WORK TO BE COMPLETED: From the material below, work out how many lines contain "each" and answer with the number only.

DATA SECTION:

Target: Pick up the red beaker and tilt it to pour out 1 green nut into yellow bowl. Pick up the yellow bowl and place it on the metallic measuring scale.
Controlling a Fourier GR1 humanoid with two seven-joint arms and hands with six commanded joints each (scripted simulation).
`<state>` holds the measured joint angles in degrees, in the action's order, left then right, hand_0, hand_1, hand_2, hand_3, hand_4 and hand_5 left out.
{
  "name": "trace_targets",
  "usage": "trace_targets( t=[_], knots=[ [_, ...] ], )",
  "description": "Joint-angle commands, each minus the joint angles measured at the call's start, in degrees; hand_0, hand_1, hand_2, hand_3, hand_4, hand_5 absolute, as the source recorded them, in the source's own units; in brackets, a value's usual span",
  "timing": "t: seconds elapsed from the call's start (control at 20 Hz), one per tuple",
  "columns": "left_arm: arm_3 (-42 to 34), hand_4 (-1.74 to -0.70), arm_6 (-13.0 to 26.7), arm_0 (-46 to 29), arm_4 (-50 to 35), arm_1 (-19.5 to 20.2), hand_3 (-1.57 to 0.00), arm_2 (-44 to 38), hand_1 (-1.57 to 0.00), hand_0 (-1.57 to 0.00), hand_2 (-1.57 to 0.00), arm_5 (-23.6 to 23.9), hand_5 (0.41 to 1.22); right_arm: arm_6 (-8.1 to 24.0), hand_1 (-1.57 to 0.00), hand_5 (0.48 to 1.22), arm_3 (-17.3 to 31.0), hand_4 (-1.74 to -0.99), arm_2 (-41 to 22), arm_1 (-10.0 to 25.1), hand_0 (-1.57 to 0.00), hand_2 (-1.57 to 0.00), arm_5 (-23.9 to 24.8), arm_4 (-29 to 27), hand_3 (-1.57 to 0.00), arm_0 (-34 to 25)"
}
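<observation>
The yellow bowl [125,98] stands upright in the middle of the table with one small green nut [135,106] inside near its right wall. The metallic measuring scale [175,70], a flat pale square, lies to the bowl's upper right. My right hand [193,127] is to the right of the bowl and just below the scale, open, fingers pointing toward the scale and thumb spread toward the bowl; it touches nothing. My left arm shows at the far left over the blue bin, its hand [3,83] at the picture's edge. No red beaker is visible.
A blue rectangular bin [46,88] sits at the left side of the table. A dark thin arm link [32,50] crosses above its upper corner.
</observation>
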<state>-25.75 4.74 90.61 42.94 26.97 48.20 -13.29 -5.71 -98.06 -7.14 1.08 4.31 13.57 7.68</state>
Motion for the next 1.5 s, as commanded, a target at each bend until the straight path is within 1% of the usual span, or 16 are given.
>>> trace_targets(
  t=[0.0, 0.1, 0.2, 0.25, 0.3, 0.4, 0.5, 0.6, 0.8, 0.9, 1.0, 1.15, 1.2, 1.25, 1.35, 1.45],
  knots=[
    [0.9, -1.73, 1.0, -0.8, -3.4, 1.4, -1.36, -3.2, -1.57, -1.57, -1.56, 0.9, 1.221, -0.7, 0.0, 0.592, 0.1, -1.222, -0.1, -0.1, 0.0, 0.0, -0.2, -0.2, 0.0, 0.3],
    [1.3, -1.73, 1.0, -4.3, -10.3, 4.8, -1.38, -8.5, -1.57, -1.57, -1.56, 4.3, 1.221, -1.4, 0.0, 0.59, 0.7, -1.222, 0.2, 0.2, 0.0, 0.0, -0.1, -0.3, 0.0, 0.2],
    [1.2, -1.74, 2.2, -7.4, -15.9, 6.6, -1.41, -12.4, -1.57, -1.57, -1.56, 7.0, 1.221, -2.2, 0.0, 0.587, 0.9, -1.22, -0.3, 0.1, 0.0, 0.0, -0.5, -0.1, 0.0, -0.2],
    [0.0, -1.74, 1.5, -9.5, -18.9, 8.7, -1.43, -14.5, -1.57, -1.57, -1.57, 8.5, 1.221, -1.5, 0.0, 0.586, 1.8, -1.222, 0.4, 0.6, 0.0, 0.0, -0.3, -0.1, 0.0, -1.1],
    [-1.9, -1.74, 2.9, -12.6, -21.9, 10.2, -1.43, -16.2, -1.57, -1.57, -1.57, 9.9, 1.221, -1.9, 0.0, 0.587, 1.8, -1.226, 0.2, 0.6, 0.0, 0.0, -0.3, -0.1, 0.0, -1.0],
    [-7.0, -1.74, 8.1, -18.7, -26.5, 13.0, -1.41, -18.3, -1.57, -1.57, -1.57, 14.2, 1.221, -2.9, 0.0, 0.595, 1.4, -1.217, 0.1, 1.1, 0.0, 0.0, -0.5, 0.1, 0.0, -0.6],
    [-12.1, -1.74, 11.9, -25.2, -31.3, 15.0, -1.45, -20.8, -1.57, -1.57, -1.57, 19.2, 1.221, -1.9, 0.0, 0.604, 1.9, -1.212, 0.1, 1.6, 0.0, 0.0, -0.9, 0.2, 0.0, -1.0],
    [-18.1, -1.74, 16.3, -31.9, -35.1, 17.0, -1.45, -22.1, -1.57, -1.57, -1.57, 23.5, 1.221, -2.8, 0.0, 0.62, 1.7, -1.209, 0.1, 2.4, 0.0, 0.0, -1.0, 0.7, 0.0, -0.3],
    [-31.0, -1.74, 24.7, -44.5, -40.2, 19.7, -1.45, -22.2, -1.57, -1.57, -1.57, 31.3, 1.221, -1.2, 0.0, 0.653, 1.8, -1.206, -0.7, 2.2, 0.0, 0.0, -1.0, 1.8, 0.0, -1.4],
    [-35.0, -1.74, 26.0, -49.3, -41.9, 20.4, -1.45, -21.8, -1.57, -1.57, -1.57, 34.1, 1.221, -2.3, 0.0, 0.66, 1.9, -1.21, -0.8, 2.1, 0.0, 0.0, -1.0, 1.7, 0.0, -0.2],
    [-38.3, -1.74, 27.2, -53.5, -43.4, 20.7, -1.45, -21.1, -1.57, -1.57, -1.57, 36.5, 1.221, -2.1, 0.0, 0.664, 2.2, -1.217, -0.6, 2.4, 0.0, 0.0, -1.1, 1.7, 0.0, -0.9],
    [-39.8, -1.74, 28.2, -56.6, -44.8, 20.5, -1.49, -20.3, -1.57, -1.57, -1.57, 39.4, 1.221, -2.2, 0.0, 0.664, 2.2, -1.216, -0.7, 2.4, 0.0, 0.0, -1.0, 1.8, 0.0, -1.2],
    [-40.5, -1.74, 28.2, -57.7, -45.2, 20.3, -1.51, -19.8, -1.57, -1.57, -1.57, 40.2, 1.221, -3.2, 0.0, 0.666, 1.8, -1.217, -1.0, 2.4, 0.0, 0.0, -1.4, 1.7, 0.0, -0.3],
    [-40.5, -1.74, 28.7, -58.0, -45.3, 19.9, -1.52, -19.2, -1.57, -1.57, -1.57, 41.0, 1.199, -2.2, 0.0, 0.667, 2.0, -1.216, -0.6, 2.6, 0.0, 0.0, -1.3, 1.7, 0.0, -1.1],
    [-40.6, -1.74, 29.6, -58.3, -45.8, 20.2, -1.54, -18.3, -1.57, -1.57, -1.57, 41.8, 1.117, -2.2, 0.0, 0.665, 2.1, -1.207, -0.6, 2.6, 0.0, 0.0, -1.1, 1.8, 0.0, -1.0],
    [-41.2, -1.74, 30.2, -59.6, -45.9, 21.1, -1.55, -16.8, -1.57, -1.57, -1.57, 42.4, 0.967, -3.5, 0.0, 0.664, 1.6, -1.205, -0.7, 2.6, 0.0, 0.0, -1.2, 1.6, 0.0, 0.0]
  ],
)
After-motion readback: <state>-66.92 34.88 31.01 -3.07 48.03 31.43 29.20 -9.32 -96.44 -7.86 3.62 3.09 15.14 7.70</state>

PROBLEM SOLUTION: 3